Chesterton demanded urgently that the worldlings who had failed to make the world workable should abdicate. "The organic thing called religion has in fact the organs that take hold on life. It can feed where the fastidious doubter finds no food; it can reproduce where the solitary sceptic boasts of being barren." In short, in religion alone was Darwin justified, for Catholicism was the "spiritual Survival of the Fittest."*

[* Well and Shallows, p. 82.]

If these Six Conversions are read without the balancing of something deeper they have the superficial look that belongs of necessity to Apologetics. Some essays in The Well and the Shallows, most of The Thing, Christendom in Dublin, and above all, The Queen of Seven Swords give us that deeper quieter thinking when the mind is meditating upon the great mysteries of the faith.

Only very occasionally is it possible to glimpse beneath Gilbert's reserve, but such glimpses are illuminating. Father Walker, who prepared him for his First Communion, writes, "It was one of the most happy duties I had ever to perform. . . . That he was perfectly well aware of the immensity of the Real Presence on the morning of his First Communion, can be gathered from the fact that he was covered with perspiration when he actually received Our Lord. When I was congratulating him he said, 'I have spent the happiest hour of my life.'"

Yet he went but seldom to Holy Communion, and an unfinished letter to Father Walker gives the reason. "The trouble with me is that I am much too frightened of that tremendous Reality on the altar. I have not grown up with it and it is too much for me. I think I am morbid; but I want to be told so by authority."

And in Christendom in Dublin, he says: "The word Eucharist is but a verbal symbol, we might say a vague verbal mask, for something so tremendous that the assertion and the denial of it have alike seemed a blasphemy; a blasphemy that has shaken the world with the earthquake of two thousand years."

I have heard it said that in these later years Gilbert's writing became obscure, and I think it is partly true.
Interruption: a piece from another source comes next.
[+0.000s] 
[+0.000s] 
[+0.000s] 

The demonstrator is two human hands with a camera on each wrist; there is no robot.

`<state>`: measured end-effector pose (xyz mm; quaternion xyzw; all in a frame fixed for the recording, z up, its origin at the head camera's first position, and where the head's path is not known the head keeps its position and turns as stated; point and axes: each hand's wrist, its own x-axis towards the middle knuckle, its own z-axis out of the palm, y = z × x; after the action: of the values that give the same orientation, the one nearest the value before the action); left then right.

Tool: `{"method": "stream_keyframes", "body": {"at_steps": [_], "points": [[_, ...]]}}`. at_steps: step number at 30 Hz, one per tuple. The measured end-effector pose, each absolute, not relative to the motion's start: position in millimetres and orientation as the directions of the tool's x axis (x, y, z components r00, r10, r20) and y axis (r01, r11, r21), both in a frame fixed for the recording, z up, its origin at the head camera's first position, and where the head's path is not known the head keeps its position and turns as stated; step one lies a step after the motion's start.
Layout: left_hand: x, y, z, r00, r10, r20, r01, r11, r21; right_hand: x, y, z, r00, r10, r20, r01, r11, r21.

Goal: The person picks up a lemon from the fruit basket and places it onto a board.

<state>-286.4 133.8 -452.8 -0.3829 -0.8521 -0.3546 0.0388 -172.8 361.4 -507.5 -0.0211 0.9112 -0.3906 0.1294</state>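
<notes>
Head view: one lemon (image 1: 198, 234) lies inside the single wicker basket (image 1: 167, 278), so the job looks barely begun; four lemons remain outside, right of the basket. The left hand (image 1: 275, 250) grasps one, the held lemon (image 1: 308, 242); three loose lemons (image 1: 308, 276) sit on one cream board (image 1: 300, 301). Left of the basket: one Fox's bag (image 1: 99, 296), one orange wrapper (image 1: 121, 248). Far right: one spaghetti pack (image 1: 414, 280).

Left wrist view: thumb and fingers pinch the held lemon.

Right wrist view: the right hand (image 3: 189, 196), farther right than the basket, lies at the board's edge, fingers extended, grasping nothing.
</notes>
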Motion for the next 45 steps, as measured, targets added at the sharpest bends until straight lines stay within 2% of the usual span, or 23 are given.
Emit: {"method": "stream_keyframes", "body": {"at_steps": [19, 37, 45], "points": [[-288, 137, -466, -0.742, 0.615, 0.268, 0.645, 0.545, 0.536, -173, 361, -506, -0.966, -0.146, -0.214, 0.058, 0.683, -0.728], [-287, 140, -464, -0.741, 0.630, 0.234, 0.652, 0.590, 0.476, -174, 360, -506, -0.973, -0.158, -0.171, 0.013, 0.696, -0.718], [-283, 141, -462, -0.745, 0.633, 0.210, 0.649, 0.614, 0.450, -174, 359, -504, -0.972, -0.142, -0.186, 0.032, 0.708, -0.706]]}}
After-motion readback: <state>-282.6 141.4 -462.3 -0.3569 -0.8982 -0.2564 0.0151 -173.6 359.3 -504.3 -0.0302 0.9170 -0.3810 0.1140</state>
Only partly, for the old clarity is still there except when he is dealing with matters almost too deep for human speech. He wrote in The Thing:

A thinking man can think himself deeper and deeper into Catholicism . . . the great mysteries like the Blessed Trinity or the Blessed Sacrament are the starting-point for trains of thought . . . stimulating, subtle and even individual. . . . To accept the Logos as a truth is to be in the atmosphere of the absolute, not only with St. John the Evangelist, but with Plato and all the great mystics of the world. . . . To exalt the Mass is to enter into a magnificent world of metaphysical ideas, illuminating all the relations of matter and mind, of flesh and spirit, of the most impersonal abstractions as well as the most personal affections. . . . Even what are called the fine doctrinal distinctions are not dull. They are like the finest operations of surgery; separating nerve from nerve but giving life. It is easy enough to flatten out everything around for miles with dynamite if our only object is to give death. But just as the physiologist is dealing with living tissues so the theologian is dealing with living ideas; and if he draws a line between them it is naturally a very fine line.

If there appears a contradiction in the picture of Chesterton the philosopher pondering on the Logos and Chesterton the child offering trinkets to Our Lady, we may remember the Eternal Wisdom "playing in the world, playing before God always" whose delight is to be with the children of men.